Jay Leno Takes It On The Chin
Jay Leno snagged mostly negative reviews with his entry into primetime as he stuck to familiar ground -- just 90 minutes earlier.
Monday's premiere of "The Jay Leno Show," which transports the longtime "Tonight Show" host to 10 p.m. EDT weekdays on NBC, was slammed as a "cut-rate, snooze-inducing, rehashed bore" by Robert Bianco of USA Today. And that was even with the presence of Leno's much-buzzed-about guest Kanye West.
The Associated Press' Frazier Moore identified "the biggest difference between Leno's new show and his old one: With his fade-out at 11 p.m., the local news began."
Of course, Leno has never been the critics' darling.
Viewers gave it the biggest audience for an entertainment show since the "American Idol" finale in May. What's next is anybody's guess.
An estimated 18.4 million viewers sampled the first night of "The Jay Leno Show" Monday, Nielsen Media Research said. But the most hyped debut of the fall season had the added advantage of being piggybacked onto one of the country's biggest stories. Leno interviewed Kanye West about why he had interrupted Taylor Swift the night before on the MTV Video Music Awards.
The challenge will be holding on to viewers. Leno's variety show will air five nights a week at 10 p.m., a grand experiment for network television to see if NBC can build a profitable business competing with dramas on its network rivals.
"It's great to launch this innovative new show with such strong initial sampling, but we realize this is just one night and that we're going to build our business in this time period with ratings that will level out over time," said Jeff Gaspin, chairman of NBC Universal Television Entertainment. "Our focus is on developing a consistent comedy viewing habit at 10 p.m. over the long haul."
NBC executives had other reasons to be cautious in their reaction. When Conan O'Brien debuted on the "Tonight" show last spring, NBC described him as the new king of late-night after one week of ratings, only to be embarrassed when O'Brien subsequently slipped behind David Letterman.
It's tough to gauge how much impact West's appearance had on the ratings. The show peaked in viewership during its second quarter-hour, during Jerry Seinfeld's appearance, Nielsen said. Only two other shows have drawn a larger prime-time audience since the summer months, NFL games that aired this past week, Nielsen said.
During his last season hosting "The Tonight Show," Leno averaged 5.2 million viewers to claim the No.1 spot in late-night.
But audience numbers aren't likely to sway The Los Angeles Times' Mary McNamara, who called the show "a strange, shallow puddle of comedy."
"This is the future of television?" she wrote. "This wasn't even a good rendition of television past."

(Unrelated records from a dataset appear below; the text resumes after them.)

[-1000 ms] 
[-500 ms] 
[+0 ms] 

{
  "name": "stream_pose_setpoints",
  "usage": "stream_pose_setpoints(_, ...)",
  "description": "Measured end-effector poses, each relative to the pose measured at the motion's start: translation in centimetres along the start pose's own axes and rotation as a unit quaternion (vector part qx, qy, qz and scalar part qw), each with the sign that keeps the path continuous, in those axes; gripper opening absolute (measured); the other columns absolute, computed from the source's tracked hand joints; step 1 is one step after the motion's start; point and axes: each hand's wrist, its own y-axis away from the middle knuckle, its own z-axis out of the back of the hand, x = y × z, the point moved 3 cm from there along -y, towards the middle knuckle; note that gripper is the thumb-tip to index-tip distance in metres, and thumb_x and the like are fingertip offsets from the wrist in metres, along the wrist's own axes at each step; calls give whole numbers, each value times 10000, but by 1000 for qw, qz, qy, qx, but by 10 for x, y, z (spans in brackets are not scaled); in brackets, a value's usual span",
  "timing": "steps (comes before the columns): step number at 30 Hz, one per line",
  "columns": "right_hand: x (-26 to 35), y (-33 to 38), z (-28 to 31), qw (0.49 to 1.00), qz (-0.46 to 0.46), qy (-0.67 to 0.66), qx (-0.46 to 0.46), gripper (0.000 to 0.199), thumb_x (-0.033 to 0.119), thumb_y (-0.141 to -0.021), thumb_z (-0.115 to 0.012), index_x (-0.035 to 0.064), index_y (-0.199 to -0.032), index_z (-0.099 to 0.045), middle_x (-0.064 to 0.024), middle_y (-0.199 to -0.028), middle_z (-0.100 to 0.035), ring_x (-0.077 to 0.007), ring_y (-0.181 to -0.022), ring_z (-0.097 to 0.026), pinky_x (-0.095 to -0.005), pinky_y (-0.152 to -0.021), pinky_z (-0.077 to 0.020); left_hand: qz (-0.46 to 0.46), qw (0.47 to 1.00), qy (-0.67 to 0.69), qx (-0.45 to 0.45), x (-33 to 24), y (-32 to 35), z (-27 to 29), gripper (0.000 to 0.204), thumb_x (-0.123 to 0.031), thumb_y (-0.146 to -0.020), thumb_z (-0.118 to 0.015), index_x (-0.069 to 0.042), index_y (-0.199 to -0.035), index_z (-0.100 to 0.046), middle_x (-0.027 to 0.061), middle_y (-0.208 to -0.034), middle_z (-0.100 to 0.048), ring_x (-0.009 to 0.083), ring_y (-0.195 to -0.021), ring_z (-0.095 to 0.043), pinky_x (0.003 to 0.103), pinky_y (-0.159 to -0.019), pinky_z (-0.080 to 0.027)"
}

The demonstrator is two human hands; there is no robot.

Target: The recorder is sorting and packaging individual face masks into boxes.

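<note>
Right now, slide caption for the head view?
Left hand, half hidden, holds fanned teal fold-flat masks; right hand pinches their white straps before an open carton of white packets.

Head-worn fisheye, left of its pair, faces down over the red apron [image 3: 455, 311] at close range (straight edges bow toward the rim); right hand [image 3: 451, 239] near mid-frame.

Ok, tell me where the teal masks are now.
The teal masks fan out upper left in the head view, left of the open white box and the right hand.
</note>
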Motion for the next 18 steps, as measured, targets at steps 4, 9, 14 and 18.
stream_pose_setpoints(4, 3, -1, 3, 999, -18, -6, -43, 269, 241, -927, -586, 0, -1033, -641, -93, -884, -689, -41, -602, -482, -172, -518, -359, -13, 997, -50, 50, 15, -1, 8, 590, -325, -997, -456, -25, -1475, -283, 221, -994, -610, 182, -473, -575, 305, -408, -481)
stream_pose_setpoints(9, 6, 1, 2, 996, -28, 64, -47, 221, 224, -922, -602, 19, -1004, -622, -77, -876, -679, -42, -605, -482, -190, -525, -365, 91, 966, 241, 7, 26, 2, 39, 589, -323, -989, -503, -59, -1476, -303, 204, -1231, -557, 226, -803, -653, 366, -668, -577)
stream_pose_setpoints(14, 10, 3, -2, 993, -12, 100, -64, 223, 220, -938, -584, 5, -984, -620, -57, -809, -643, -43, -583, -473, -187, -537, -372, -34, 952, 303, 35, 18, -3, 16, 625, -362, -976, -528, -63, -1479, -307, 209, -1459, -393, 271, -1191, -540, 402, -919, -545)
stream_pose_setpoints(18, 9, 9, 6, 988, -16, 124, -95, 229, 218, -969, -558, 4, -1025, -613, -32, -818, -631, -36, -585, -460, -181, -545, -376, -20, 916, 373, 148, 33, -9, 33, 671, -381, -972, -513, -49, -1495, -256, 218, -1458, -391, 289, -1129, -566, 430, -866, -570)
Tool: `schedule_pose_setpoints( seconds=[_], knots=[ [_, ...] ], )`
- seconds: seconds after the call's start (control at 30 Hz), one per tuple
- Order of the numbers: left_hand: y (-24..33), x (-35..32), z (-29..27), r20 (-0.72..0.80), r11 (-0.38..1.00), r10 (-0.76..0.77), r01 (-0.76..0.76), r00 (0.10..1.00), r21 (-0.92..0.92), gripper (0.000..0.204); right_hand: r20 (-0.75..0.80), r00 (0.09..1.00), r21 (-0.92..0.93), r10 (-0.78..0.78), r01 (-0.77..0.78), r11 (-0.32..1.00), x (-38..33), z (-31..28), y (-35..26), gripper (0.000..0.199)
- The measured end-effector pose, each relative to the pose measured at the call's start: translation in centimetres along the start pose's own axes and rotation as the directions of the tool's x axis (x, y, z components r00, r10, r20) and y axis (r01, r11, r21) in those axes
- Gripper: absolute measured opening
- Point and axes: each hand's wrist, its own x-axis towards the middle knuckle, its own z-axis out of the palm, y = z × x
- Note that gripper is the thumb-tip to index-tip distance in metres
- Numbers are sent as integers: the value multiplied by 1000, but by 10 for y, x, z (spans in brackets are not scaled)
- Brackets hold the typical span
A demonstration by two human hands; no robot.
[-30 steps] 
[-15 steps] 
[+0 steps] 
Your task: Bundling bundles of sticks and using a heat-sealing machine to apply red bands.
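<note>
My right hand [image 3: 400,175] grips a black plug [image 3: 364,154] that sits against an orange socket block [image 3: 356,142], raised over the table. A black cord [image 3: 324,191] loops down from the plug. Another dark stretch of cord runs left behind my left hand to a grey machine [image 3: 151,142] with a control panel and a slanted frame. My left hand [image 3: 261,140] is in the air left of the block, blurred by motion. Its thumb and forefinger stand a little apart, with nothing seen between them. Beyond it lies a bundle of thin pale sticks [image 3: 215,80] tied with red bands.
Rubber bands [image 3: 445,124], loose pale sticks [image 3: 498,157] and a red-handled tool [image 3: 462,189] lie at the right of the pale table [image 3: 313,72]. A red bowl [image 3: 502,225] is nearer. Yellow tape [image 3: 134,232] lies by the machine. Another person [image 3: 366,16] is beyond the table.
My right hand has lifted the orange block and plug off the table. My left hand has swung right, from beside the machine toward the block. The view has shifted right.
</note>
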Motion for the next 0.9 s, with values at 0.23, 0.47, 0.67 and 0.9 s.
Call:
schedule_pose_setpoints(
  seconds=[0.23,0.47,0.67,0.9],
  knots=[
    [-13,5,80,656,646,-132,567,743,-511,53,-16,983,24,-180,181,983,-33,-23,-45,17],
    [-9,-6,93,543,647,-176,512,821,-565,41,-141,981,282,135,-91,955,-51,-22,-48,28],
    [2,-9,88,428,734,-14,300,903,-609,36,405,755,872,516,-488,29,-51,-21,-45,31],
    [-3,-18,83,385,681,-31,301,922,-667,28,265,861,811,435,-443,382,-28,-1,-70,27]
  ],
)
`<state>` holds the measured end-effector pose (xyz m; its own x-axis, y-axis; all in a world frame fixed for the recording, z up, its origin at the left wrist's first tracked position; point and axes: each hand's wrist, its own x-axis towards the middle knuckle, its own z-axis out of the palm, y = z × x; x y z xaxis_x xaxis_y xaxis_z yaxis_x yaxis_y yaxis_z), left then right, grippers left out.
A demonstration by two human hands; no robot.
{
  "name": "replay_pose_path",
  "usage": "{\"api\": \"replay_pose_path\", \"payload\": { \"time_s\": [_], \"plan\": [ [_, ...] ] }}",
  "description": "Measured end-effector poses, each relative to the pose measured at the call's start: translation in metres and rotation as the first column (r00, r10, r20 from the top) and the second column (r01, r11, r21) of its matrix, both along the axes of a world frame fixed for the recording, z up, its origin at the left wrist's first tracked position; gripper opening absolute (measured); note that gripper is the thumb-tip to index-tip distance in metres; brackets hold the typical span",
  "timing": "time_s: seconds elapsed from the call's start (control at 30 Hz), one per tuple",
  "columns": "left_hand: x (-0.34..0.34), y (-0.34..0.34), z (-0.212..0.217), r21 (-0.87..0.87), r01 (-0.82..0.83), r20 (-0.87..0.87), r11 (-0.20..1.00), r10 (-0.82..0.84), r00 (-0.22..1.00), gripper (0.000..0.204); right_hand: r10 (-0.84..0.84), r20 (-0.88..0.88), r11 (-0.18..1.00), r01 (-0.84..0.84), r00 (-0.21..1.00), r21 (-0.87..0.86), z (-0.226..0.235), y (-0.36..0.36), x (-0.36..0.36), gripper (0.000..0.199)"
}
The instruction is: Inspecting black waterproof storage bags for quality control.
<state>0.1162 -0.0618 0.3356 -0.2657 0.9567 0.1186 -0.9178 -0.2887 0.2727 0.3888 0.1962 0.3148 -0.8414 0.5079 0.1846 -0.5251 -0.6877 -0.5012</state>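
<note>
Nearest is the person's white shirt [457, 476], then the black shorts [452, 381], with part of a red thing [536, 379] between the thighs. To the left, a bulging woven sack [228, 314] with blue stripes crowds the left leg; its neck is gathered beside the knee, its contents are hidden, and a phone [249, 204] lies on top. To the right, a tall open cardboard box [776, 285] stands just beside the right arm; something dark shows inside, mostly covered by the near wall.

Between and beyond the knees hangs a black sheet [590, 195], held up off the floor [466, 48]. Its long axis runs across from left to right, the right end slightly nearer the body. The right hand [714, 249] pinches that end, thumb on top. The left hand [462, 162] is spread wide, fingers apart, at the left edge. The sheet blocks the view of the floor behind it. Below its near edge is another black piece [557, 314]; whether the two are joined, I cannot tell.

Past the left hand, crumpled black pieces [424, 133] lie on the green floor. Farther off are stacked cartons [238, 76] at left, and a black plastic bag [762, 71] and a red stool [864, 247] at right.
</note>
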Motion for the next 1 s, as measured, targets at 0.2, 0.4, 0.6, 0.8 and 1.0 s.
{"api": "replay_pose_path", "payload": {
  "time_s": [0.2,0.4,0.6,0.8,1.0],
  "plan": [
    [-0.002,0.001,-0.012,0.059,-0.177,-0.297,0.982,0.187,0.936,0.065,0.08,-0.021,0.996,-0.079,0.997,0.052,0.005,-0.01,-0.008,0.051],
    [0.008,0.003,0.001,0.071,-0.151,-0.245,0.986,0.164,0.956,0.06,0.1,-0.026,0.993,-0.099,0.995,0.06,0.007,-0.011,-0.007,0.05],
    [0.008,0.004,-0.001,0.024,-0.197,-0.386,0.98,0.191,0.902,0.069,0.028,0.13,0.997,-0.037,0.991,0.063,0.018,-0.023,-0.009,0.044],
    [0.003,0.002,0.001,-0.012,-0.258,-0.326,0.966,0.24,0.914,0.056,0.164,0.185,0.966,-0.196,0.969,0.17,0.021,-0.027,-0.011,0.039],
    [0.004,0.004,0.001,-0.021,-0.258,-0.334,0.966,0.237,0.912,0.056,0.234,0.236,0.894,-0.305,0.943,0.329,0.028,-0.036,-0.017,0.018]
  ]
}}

"The future of 'The Jay Leno Show' is likely to look almost exactly like 'The Tonight Show' past," complained Alessandra Stanley of The New York Times. "So much ink has been devoted to describing how Mr. Leno's new show would depart from his old one that it was startling to see how little difference there was."
Indeed, much ink has been devoted to "The Jay Leno Show" since NBC's announcement last December.
And many questions have swirled: Will a cost-cutting comedy show stripped across weeknights imperil more expensive weekly scripted drama shows? Will the audience embrace this NBC alternative to fictional docs, cops and lawyers? Has fourth-rated NBC found a strategy that not only will improve its fortunes, but also alter the programming landscape on rival networks?
Or will this prove to be NBC's biggest flop yet?
These are questions likely to remain unresolved for months.
The premiere was relentlessly hyped by NBC all summer, even prompting Leno to crack when he arrived on stage, "This isn't another annoying promo. This is the actual show!"
For his debut, he had booked a relatively big name, Jerry Seinfeld, besides lucking into TV's biggest get, Kanye West, who was not only able to perform a song ("Run This Town," along with Jay-Z and Rihanna), but also apologize lugubriously for his bad behavior on an MTV awards show Sunday night.
Giving curious viewers yet more reason to sample Jay's first night was the fact that ABC and CBS were airing retreads during his time slot: the final hour of the 2006 film "Dreamgirls" and a rerun of "CSI: Miami," respectively.